Leaders – what does your mental model of great teaching look like?
Quality first teaching is a strange phrase. I may be wrong but I think its origin can be traced back to the SEND code of practice. It’s most recent iteration is ‘high quality teaching’ as a catch all for all the great things that should be under universal provision.
Regardless of origin, it is certainly something that leaders need to have great knowledge of if they are to make it happen at scale across their school.
To start with, the relationship between curriculum and teaching cannot be ignored. Leaders need to have a good knowledge of curriculum matters and make sure that there are good systems in place for curriculum leadership. Necessary, but not sufficient though, as Dylan Wiliam describes when he said that pedagogy trumps curriculum:
Leaders need a well connected mental model of great teaching in order to make the most of even well designed curricula. Any good leaders should be able to articulate a coherent response to the question: what makes great teaching? A good starting point is to take in the many great sources of information on this, including, but not limited to:
- Evidence Based Education’s Great teaching toolkit
- The Sutton Trust’s What makes great teaching?
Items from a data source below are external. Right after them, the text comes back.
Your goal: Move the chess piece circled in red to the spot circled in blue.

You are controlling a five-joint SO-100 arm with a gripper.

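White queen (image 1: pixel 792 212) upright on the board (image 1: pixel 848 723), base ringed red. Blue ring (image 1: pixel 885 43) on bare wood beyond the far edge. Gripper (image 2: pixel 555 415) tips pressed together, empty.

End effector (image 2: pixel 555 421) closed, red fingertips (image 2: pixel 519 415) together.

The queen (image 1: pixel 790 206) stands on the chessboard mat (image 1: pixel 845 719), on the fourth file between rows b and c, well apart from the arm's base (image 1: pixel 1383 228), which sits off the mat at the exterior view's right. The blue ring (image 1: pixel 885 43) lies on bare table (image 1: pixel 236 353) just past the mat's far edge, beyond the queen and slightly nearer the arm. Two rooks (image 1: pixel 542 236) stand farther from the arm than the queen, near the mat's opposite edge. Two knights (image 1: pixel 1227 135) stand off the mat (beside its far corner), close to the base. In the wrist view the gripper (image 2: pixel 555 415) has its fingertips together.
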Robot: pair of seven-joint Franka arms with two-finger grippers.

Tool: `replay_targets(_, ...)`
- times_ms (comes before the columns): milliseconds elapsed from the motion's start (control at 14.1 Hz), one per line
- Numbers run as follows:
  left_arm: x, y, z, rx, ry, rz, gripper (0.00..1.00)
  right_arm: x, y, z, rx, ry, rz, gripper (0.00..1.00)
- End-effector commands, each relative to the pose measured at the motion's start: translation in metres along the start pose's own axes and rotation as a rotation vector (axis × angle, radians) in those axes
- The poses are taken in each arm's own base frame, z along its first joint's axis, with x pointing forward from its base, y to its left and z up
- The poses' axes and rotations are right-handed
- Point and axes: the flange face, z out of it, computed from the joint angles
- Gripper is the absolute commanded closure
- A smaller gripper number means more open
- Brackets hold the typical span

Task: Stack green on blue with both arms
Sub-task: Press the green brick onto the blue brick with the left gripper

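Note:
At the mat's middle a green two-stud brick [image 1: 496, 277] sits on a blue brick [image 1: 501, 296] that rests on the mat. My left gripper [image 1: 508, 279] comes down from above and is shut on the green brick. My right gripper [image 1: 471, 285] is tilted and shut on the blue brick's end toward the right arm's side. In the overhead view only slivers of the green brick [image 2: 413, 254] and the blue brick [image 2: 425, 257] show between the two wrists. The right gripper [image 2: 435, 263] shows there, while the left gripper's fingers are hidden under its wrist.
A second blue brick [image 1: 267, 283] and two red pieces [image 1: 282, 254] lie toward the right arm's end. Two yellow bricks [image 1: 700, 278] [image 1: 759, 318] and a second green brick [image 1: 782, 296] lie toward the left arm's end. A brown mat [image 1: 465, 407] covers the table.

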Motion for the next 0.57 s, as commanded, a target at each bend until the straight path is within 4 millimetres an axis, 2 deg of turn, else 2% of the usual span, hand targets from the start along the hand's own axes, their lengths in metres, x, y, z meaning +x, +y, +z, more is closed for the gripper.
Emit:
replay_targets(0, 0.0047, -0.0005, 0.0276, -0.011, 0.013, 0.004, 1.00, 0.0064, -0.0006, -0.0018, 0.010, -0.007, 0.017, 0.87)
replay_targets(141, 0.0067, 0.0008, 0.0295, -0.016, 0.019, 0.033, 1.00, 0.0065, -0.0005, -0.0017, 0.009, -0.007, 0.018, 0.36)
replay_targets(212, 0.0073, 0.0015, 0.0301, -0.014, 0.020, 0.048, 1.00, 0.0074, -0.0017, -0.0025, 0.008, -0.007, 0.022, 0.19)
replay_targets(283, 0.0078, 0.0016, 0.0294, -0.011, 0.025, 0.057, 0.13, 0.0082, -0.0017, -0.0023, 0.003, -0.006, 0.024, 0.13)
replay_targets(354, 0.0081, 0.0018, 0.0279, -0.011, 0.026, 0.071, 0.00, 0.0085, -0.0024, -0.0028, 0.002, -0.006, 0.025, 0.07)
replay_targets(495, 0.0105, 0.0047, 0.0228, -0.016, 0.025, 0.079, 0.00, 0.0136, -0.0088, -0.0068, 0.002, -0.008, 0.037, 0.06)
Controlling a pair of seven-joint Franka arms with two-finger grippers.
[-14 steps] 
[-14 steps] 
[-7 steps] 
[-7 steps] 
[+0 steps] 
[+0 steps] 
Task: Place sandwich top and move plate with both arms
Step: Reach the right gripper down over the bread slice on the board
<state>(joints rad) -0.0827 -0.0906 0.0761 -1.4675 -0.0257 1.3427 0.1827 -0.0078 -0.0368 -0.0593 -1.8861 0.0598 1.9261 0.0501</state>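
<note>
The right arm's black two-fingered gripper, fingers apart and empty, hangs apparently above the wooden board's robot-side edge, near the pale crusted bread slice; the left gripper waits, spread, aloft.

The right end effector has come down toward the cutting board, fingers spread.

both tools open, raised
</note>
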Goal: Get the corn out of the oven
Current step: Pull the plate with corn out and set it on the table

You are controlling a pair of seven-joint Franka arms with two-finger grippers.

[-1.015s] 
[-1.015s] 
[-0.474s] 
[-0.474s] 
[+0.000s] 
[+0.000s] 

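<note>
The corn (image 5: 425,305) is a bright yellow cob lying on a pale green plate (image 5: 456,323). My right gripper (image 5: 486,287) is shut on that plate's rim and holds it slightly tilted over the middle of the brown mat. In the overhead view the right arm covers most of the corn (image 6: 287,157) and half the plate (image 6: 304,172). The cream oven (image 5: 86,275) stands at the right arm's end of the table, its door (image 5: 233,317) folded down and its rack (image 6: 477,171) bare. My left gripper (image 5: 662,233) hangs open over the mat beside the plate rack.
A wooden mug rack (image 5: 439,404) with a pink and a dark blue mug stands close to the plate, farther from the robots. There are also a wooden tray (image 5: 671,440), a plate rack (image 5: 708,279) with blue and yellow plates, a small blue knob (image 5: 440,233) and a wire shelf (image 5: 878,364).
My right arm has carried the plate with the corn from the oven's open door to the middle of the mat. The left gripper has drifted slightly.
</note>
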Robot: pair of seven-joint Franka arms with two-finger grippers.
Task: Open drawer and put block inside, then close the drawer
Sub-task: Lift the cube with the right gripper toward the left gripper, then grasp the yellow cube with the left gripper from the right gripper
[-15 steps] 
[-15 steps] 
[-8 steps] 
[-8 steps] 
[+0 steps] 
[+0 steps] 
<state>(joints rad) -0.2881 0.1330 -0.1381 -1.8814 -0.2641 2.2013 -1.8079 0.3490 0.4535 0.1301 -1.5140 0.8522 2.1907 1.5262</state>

- Rosenshine’s Principles of instruction
But there is more to it for leaders.
Knowing what makes great teaching is a starting point but it is the strategic direction of the school, the vision for great teaching, that must set the tone for influencing teachers’ behaviours. This need not, in fact probably should not, be prescriptive, rather pointing the team in the right direction to focus their efforts and attention. Here’s our example of a vision for what every child will experience every day to help them to learn:
What is learning?
Leaders cannot make great decisions about improving teaching without understanding how children (and of course adults) learn. It is great to see modules on how learning happens front and centre in the recently revised NPQs. Leaders definitely need to differentiate between learning and performance:
And they need to understand the memory model.
As well as how easily working memory can be overloaded:
Leaders whose mental models include these ideas about learning, performance, memory and cognitive load are far better placed to make decisions about supporting teachers so that children learn what’s intended.
A mental model for great teaching
There are elements of great teaching that are relevant to the teaching of all age groups and all subjects and it is useful for leaders to know about and be able to articulate what these are. These practices are what keeps teams united in common purpose – those teaching different key stages or those teaching different subjects. it provides the shared language that enable an entire staff team to talk meaningfully about teaching. Here’s ours, structured in the same way as the Sutton Trust’s report:
The importance of motivation
One of the surest ways to start an edu-fight is to drop the question: Do you teach the subject or do you teach children? While the subject knowledge and exposition aspects of teaching are clearly key, relationships matter and leaders must have mental models of teaching that include the influence on classroom culture and climate. Motivation is one such concept:
Subject specific pedagogy
It is useful to for leaders to have a good understanding of generic pedagogy that enables cross phase and subject conversation but it is also the case that each subject will have it’s own nuances that leaders need to know well. One way of leaders thinking about this is to consider the active ingredients of core subject strategies – and leaders do need well defined core subjects strategies to support teachers to develop their expertise. Active ingredients are the key concepts and behaviours necessary for a strategy to be successful. Here are ours for reading, writing and maths:
Meeting the needs of all
Generic pedagogical ideas are important and are supplemented by subjects specific practices but leaders must be prepared for the inevitability of some children grasping concepts with varying degrees of success and some needing additional support. A significant branch of leaders’ mental models of great teaching should include ideas about what teaching is for and why we’re here. It’s all very well knowing and talking about what great teaching is but mobilising action around a shared purpose is what sets some schools apart from others.
In order for leaders to realise big ideas such as this, they need to have a clear idea of what it is that they want teachers to do when children struggle. Differentiation is one such concept:
Of course, scaffolds are not meant to be permanent and leaders need to have thought of this, providing guidance and direction on what this looks like in sequences of learning.
We’d be naive to think that this is it. There will always be children that need additional support for various reasons and an important part of leaders’ mental models of great teaching is what they think teachers should do when children still struggle. Here are our rules of thumb for common individual needs in reading, writing and maths:
A leader’s mental model of great teaching is the knowledge that they have about the various concepts involved and how those concepts are organised to drive action. Teaching is what schools are for and so leaders need to make it their business to keep developing their expertise so that their mental model becomes more sophisticated. It is only through doing this that leaders can continue to strive for clarity of direction for staff and ultimately support children to learn what’s intended.